# Solved: WIFI Hot Spot



## duckbuster (Aug 16, 2012)

I appreciate any help you might offer me

I just purchased a Google Nexus 7 tablet. To connect to the internet on the tablet I need a WIFI connection. 
My plan was to use my NTC Thunderbolt Android phone as the WiFi hot spot. I've researched and read instructions to make my phone a WiFi hotspot. I've followed the instructions but when I go on the tablet it does not recognize ie it says no connection available. 

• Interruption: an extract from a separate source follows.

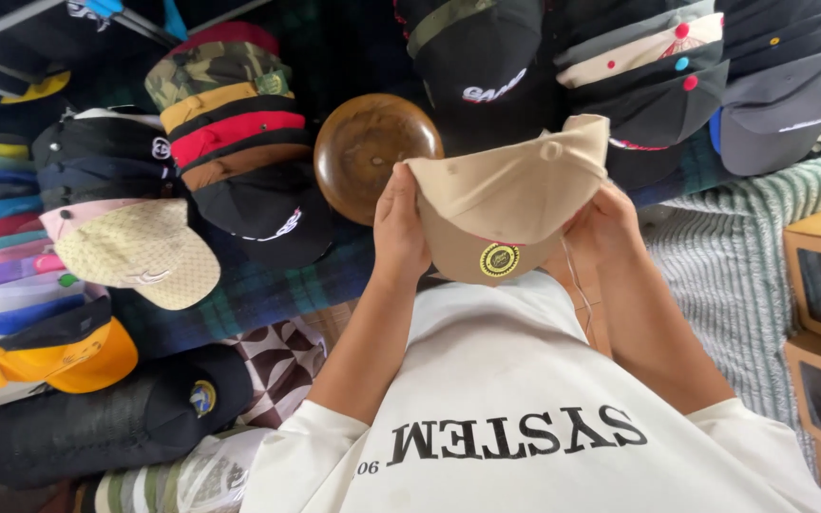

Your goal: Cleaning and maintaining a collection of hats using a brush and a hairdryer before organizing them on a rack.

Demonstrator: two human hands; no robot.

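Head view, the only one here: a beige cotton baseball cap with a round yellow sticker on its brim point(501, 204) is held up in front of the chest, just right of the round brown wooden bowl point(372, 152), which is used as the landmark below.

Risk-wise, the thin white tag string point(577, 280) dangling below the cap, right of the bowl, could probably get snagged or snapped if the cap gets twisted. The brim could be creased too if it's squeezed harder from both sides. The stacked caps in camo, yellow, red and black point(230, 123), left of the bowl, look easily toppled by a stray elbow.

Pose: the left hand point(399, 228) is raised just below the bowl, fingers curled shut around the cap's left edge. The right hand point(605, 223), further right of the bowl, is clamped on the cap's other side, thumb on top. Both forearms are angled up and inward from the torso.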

I am a tech novice so I could use step by step directions.  Internet access is very important to my business activities

Thanks in advance


----------



## DoubleHelix (Dec 10, 2004)

Who's your carrier, and did you pay for a hotspot data plan?


----------



## duckbuster (Aug 16, 2012)

My carrier is Verizon. No I did not pay for a hotspot data plan. Candidly didn't know one existed.


----------



## DoubleHelix (Dec 10, 2004)

You have to add that feature to your plan. If you have one of the new "Share Everything" plans, it's included. If you have something else, you'll pay an additional $20 a month for that feature and still be limited to only 2GB of data per month.


----------



## duckbuster (Aug 16, 2012)

Double Helix
Thank you for your help. Your information was right on target and I am now up and running with access anywhere.


----------